Task directions: Within the data below, copy each line where the string "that" is found.

• • • •

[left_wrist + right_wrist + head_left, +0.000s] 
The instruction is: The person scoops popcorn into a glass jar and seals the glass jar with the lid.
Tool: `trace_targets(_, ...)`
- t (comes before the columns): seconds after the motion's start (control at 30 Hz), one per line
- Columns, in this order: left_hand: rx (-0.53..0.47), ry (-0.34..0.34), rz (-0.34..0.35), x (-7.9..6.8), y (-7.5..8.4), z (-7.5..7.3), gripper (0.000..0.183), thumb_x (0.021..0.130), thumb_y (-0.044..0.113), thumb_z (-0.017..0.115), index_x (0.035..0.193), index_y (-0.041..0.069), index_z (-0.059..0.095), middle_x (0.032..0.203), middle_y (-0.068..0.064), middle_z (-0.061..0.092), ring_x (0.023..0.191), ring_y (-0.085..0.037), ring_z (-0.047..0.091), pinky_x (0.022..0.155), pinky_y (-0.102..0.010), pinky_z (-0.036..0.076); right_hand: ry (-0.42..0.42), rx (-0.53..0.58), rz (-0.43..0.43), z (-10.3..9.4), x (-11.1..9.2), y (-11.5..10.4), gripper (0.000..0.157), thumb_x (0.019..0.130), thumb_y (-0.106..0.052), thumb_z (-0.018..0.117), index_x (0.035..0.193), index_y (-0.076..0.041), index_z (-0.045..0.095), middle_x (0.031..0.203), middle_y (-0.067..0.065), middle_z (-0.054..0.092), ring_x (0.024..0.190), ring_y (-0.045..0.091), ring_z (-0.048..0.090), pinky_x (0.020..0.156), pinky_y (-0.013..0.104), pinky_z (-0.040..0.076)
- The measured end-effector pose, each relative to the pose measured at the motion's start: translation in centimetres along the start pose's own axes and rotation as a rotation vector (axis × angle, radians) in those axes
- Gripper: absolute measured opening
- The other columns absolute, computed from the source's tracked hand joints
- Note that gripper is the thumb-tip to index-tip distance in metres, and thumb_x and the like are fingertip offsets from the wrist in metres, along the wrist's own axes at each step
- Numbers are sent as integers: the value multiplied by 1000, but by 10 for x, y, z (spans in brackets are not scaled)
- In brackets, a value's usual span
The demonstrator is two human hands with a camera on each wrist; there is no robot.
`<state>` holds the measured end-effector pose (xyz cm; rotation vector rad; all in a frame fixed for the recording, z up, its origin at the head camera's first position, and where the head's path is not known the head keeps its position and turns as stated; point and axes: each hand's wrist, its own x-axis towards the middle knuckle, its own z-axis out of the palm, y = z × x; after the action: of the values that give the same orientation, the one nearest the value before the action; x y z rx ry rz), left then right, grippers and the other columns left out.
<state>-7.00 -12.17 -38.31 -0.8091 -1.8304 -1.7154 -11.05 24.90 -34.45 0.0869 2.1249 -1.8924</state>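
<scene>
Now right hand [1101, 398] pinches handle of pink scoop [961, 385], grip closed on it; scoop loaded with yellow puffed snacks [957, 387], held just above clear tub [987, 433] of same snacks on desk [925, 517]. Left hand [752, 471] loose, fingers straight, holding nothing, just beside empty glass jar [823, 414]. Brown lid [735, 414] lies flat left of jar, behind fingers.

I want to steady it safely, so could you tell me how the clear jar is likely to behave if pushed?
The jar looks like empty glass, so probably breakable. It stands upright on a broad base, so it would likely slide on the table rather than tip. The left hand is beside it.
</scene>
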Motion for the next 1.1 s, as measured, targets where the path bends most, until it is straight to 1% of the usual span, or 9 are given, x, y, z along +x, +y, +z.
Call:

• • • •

Answer for the task:
- Note that gripper is the thumb-tip to index-tip distance in metres, and thumb_x and the like are fingertip offsets from the wrist in metres, along the wrist's own axes at each step
`<state>` holds the measured end-effector pose (xyz cm; rotation vector rad; all in a frame fixed for the recording, z up, its origin at the head camera's first position, and where the head's path is not known the head keeps its position and turns as stated; point and axes: each hand's wrist, its own x-axis towards the middle knuckle, its own z-axis out of the palm, y = z × x; after the action: of the values that give the same orientation, the one nearest the value before the action; x y z rx ry rz), left then right, grippers and the other columns left out.

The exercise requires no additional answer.